> Work order
Only lines holding the word "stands" are wanted from the records; copy all of them.

▬▬▬▬▬▬▬▬▬▬

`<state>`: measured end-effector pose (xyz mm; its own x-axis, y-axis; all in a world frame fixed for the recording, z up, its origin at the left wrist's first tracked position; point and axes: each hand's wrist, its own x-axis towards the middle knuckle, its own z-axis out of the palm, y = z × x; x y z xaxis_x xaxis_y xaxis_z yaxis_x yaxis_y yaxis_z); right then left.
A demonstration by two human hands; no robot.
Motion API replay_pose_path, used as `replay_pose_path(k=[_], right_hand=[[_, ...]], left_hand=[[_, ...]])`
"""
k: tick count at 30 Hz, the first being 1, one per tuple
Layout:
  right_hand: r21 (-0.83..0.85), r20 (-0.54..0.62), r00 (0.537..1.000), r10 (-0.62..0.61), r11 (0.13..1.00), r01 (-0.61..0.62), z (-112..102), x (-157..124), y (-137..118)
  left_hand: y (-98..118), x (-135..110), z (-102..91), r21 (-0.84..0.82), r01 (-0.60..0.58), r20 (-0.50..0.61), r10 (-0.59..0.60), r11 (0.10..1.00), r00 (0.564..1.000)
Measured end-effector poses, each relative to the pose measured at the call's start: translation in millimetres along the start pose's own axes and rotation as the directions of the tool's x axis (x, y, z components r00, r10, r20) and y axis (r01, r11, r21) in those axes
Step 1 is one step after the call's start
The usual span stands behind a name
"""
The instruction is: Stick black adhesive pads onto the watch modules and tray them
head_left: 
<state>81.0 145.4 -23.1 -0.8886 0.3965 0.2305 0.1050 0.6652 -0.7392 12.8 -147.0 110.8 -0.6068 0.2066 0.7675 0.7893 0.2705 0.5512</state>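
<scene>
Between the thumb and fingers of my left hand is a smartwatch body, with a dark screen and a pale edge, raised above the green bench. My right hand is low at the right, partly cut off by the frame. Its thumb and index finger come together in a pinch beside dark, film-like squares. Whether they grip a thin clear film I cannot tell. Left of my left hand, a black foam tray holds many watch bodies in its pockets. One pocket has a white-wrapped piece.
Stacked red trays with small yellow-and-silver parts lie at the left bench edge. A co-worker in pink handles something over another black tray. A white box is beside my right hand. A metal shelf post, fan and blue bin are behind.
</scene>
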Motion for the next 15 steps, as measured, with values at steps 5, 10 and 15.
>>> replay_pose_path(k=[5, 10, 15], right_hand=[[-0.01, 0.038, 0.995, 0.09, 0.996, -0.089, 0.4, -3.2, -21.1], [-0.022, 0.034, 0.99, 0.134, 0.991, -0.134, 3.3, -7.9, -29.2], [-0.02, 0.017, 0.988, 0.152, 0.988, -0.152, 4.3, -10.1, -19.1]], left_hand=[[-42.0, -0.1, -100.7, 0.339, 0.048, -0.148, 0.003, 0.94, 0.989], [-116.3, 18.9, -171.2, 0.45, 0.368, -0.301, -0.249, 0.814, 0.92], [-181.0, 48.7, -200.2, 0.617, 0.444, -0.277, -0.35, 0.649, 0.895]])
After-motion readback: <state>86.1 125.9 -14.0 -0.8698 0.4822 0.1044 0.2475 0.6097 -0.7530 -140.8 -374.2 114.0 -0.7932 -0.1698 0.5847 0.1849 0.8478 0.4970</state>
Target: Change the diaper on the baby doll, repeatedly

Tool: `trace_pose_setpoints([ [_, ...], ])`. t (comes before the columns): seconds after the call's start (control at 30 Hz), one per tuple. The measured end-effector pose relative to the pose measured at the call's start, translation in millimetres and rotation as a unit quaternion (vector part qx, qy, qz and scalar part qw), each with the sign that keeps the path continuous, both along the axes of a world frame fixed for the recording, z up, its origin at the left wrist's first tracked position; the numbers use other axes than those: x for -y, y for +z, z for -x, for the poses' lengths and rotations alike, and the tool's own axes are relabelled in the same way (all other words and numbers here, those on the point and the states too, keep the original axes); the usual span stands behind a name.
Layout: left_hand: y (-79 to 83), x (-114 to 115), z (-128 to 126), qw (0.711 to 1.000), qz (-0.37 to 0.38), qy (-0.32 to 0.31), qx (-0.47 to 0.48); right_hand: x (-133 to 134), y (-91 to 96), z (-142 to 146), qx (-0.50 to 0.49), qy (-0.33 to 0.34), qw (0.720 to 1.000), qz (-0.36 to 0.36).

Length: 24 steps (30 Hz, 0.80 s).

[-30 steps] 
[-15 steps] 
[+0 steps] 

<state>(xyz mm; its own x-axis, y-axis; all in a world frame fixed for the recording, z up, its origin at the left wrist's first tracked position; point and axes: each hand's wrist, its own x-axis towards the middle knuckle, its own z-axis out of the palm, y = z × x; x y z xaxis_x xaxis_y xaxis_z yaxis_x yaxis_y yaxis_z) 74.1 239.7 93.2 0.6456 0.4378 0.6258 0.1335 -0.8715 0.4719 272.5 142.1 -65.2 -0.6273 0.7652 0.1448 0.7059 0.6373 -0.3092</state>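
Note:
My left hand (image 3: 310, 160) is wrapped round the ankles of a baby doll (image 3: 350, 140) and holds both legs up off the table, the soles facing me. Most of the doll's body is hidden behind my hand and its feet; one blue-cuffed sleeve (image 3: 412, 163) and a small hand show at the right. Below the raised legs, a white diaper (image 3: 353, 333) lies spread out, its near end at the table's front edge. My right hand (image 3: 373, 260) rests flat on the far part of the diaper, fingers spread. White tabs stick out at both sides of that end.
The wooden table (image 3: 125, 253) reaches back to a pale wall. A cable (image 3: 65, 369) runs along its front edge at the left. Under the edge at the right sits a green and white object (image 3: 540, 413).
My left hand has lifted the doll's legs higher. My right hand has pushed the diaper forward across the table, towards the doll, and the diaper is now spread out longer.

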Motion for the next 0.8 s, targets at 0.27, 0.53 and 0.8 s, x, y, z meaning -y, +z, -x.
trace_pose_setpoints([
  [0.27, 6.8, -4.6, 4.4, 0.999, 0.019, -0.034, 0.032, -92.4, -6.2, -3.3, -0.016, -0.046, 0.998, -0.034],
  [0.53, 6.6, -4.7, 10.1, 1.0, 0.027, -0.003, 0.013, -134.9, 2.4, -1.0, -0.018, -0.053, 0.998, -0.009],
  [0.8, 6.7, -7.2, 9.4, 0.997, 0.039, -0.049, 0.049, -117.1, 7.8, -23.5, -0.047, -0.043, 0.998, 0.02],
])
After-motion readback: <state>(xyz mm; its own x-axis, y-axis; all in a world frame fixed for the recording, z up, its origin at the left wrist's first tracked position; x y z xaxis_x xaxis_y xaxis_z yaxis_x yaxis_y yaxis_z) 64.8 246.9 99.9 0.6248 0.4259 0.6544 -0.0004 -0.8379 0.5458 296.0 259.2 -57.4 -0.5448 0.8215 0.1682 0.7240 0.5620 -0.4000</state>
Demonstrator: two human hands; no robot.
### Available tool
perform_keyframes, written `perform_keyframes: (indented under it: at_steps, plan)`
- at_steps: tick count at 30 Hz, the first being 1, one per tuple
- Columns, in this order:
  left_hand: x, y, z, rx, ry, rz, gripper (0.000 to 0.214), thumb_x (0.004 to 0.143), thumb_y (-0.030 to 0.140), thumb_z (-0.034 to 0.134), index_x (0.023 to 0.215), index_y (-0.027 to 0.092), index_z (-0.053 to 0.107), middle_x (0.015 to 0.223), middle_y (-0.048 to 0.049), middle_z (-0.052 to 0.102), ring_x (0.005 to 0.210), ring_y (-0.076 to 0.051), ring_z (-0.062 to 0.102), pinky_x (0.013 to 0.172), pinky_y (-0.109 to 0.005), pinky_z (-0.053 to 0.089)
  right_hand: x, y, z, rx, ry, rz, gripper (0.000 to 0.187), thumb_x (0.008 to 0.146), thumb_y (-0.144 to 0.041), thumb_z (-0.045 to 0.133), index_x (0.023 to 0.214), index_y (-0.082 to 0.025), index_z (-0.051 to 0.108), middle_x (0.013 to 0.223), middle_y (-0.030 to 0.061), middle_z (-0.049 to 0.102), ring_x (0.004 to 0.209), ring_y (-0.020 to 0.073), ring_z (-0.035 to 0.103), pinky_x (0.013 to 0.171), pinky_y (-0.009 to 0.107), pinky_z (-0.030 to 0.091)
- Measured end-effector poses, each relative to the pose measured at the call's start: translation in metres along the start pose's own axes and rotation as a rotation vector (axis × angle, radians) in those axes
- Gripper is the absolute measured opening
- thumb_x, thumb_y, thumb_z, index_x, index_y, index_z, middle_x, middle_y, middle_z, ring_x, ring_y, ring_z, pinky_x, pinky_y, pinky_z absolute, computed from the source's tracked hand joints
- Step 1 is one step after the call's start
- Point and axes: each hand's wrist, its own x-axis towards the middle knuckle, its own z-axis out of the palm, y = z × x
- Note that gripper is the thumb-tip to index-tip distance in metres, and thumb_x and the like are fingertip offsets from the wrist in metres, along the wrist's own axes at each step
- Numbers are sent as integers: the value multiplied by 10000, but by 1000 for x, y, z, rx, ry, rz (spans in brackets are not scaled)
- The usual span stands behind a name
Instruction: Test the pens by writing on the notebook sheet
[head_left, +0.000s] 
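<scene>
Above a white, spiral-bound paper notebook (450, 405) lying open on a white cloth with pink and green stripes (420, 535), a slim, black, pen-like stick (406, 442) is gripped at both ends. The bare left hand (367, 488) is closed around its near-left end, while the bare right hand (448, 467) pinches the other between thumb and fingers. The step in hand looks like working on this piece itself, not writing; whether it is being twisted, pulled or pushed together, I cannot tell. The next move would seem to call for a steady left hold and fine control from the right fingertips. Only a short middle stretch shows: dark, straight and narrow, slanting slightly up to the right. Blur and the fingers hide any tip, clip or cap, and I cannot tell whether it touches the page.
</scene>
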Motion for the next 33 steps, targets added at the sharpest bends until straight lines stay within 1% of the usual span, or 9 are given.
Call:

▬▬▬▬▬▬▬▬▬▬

> Solution for this task
The usual span stands behind a name
Tool: `trace_pose_setpoints([ [_, ...], ])`. t (comes before the columns): seconds after the call's start (control at 30 Hz), one per tuple. The measured end-effector pose relative to the pose measured at the call's start, translation in millimetres and rotation as a unit quaternion (vector part qx, qy, qz and scalar part qw), each with the sign that keeps the path continuous, both along the axes of a world frame fixed for the recording, z up, its origin at the left wrist's first tracked position; the numbers use other axes than those: x for -y, y for +z, z for -x, for the poses' lengths and rotations alike, and the tool's own axes are relabelled in the same way (all other words and numbers here, those on the point and the states too, keep the original axes); the usual span stands behind a name.
- The usual span stands behind a name

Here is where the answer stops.